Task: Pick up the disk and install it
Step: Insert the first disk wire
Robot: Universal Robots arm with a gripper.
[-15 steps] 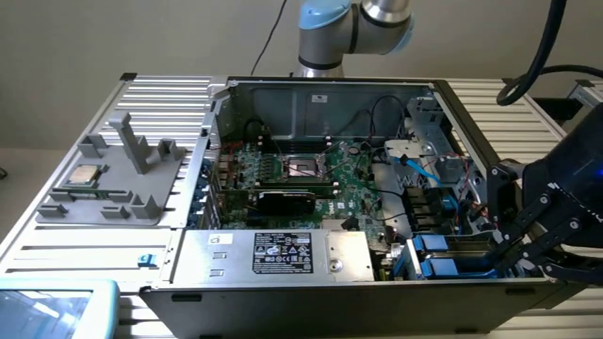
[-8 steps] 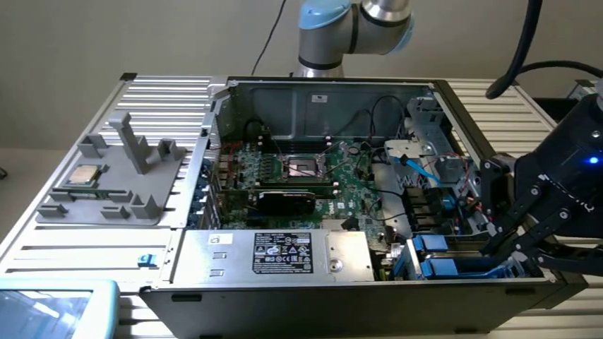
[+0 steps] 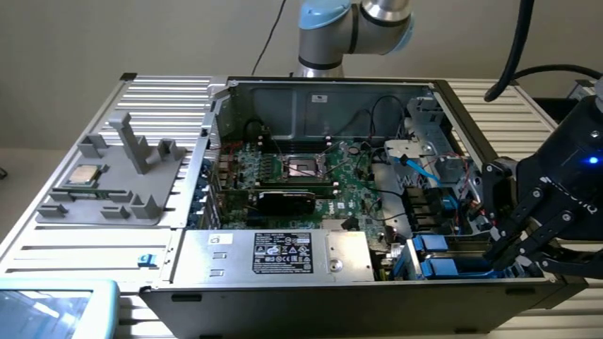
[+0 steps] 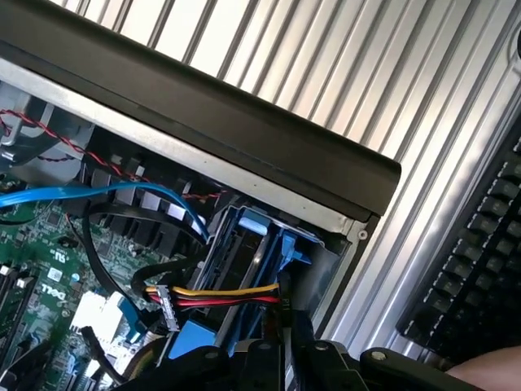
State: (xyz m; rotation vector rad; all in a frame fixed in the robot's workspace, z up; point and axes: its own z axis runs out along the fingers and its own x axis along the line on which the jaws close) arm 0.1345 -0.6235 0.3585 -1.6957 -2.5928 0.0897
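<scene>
Disk (image 4: 285, 244) with its blue edge sits in the drive slot in a corner of the open computer case (image 3: 330, 307), by the yellow and red wires (image 4: 228, 292). The black gripper (image 3: 506, 256) is closed, just beside the disk.

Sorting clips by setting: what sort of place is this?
Probably a robotics lab bench: an open computer case, a robot arm, and a grey parts fixture on a ribbed metal table.

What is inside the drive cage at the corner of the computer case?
In the drive cage stand two blue-fronted carriers, one and another. A yellow, red and black cable runs in. The drive bodies are mostly covered by the cage walls.
</scene>
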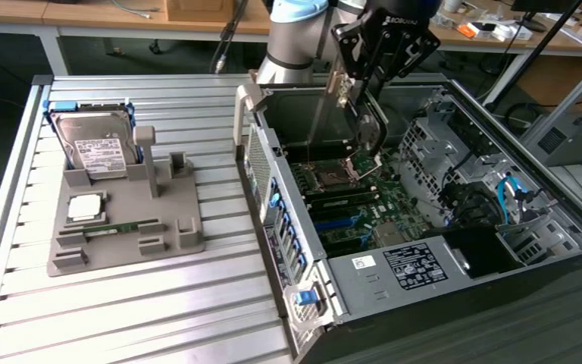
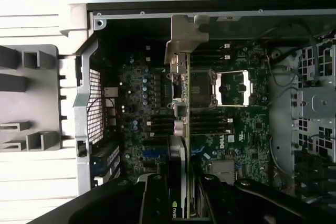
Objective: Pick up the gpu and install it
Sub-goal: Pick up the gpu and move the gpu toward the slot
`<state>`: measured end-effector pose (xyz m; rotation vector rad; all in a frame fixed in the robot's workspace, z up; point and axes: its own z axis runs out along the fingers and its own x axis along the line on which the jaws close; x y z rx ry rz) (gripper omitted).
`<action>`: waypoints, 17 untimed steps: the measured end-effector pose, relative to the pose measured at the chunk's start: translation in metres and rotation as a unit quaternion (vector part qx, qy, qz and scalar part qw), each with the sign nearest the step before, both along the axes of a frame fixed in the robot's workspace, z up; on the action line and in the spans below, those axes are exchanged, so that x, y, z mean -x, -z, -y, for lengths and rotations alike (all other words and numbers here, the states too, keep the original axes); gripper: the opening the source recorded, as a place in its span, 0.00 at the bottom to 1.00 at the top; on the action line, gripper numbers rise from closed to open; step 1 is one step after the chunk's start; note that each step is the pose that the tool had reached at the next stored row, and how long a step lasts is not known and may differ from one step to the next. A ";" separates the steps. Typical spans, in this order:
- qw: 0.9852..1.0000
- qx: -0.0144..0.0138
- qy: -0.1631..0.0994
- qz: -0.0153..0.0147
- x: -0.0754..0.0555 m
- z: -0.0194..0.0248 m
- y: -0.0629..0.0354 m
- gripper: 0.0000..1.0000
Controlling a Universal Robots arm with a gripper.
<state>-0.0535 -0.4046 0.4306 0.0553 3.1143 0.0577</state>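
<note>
The gpu (image 1: 365, 121) hangs on edge above the open computer case (image 1: 270, 174), over the motherboard (image 1: 336, 205) near the processor socket. My gripper (image 1: 364, 72) is shut on the card's upper part. In the wrist view the gpu (image 2: 181, 93) appears edge-on, running away from my gripper (image 2: 181, 205). Its pale metal end bracket (image 2: 184, 40) is at the far end, toward the case's rear wall. The black fingers (image 2: 155, 198) clamp the board from both sides. The card is still above the board's slots (image 2: 157, 153), not seated.
A grey fixture tray (image 1: 119, 227) lies on the slatted table at the exterior view's left. It carries a hard drive (image 1: 94, 144), a processor (image 1: 84, 206) and a green memory stick (image 1: 109, 226). Drive cages and cables (image 1: 503, 189) fill the case's far side.
</note>
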 end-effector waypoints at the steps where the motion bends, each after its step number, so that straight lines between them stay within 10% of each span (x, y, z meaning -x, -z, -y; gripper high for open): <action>1: 1.000 0.000 0.000 0.000 -0.001 0.0009 0.0003 0.27; 17: 1.000 0.000 0.000 0.000 -0.013 0.0034 0.0027 0.27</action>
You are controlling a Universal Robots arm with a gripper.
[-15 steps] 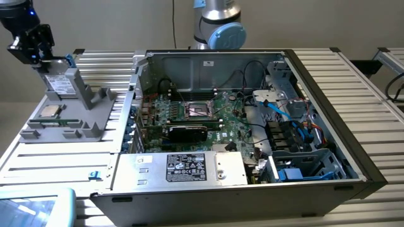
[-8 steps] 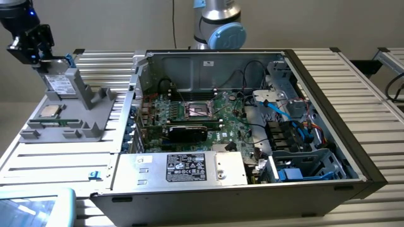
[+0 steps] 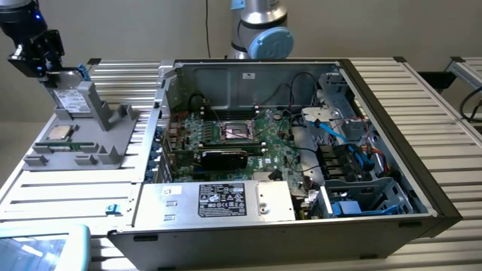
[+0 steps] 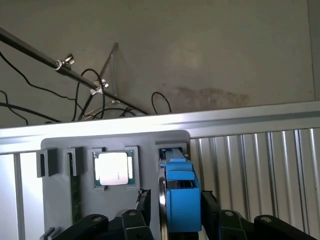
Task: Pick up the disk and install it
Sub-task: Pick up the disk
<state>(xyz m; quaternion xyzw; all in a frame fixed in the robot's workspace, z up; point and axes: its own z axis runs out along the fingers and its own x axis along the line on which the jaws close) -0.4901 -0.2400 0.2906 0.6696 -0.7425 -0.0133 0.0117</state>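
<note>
In the exterior view, the gripper (image 3: 51, 66) hangs at the far corner of the table (image 3: 68, 192), on the exterior view's left, right over the upper end of the disk (image 3: 71, 100). The disk stands on its edge in a slot of the grey holder (image 3: 113, 121), and a chip (image 3: 58, 132) lies flat in the same holder, nearer to the camera. The open case (image 3: 407, 164) is beside the holder, on the exterior view's right. In the wrist view, the gripper (image 4: 175, 205) is spread wide with the disk (image 4: 180, 195) between its black fingers (image 4: 143, 200). A thin gap shows beside one finger, so the disk is not clamped. It sits in the holder (image 4: 60, 200) next to the chip (image 4: 114, 168).
</note>
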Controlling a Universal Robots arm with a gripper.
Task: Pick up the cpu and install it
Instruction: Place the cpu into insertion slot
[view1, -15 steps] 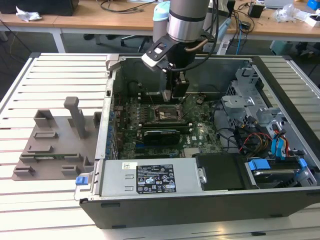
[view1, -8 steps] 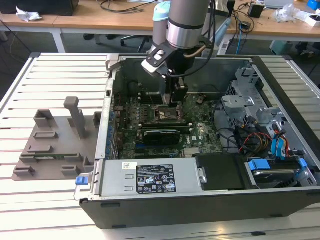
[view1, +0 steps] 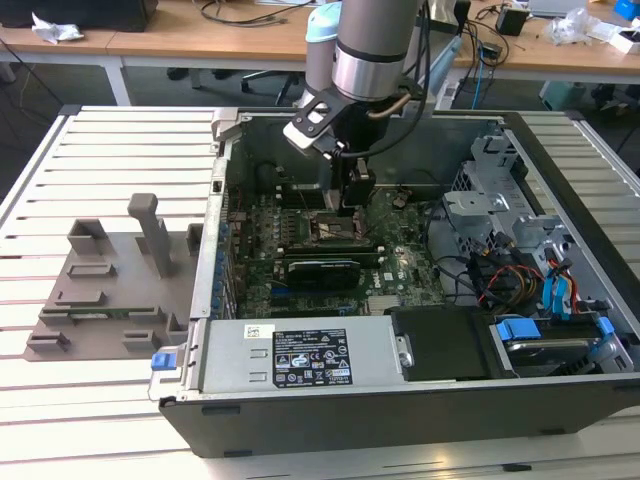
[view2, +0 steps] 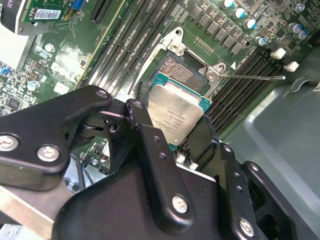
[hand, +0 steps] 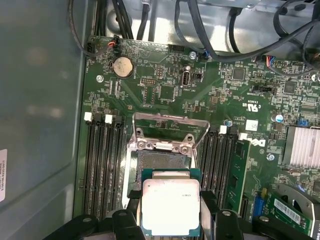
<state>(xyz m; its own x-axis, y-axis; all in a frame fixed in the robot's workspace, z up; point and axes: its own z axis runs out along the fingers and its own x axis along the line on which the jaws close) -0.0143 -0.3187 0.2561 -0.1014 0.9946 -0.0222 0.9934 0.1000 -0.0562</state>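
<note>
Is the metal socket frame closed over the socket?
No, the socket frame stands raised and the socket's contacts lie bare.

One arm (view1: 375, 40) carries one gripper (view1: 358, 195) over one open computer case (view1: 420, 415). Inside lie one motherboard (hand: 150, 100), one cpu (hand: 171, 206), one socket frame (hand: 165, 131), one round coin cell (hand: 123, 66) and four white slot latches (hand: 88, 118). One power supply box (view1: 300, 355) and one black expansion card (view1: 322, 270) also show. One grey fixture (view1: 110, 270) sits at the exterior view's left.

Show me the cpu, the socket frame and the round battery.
cpu (hand: 171, 205): first wrist view, middle of its metal top.
socket frame (hand: 160, 145): first wrist view, its metal crossbar.
round battery (hand: 122, 66): first wrist view, its face.
</note>
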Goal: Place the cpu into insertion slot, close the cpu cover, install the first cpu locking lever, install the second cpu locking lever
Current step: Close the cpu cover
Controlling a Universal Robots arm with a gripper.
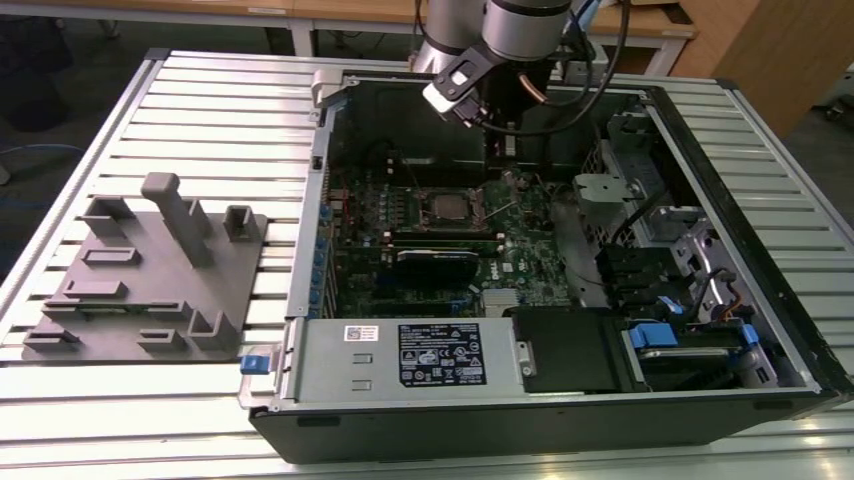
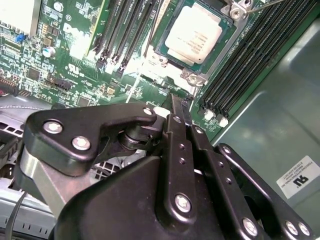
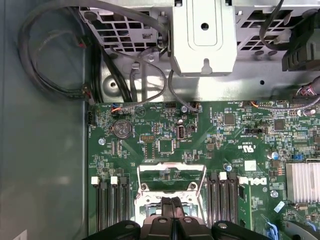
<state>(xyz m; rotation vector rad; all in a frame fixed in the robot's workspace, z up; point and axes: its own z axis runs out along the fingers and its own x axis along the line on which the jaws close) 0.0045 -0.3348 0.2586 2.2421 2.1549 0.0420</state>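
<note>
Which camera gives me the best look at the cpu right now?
The second wrist view: the cpu sits close and unobstructed, its silver top plain. The exterior view shows it small, deep inside the case. In the first wrist view the fingers stand in front of that area.

You have open room straight above the cpu; low memory slots flank it on both sides. The raised cover stands at one edge, with cables and a metal bracket beyond it.
</note>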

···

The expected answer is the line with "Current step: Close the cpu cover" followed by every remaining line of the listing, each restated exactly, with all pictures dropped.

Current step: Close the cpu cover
Controlling a Universal Robots arm with a gripper.
<state>(xyz m; rotation vector rad; all in a frame fixed in the robot's workspace, z up; point and axes: its own z axis runs out along the fingers and its own x axis along the line on which the jaws close) 0.0045 -0.3348 0.2586 2.2421 2.1549 0.0420</state>
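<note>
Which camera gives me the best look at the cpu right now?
The second wrist view: the cpu sits close and unobstructed, its silver top plain. The exterior view shows it small, deep inside the case. In the first wrist view the fingers stand in front of that area.

You have open room straight above the cpu; low memory slots flank it on both sides. The raised cover stands at one edge, with cables and a metal bracket beyond it.
</note>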

That's the full output for the exercise.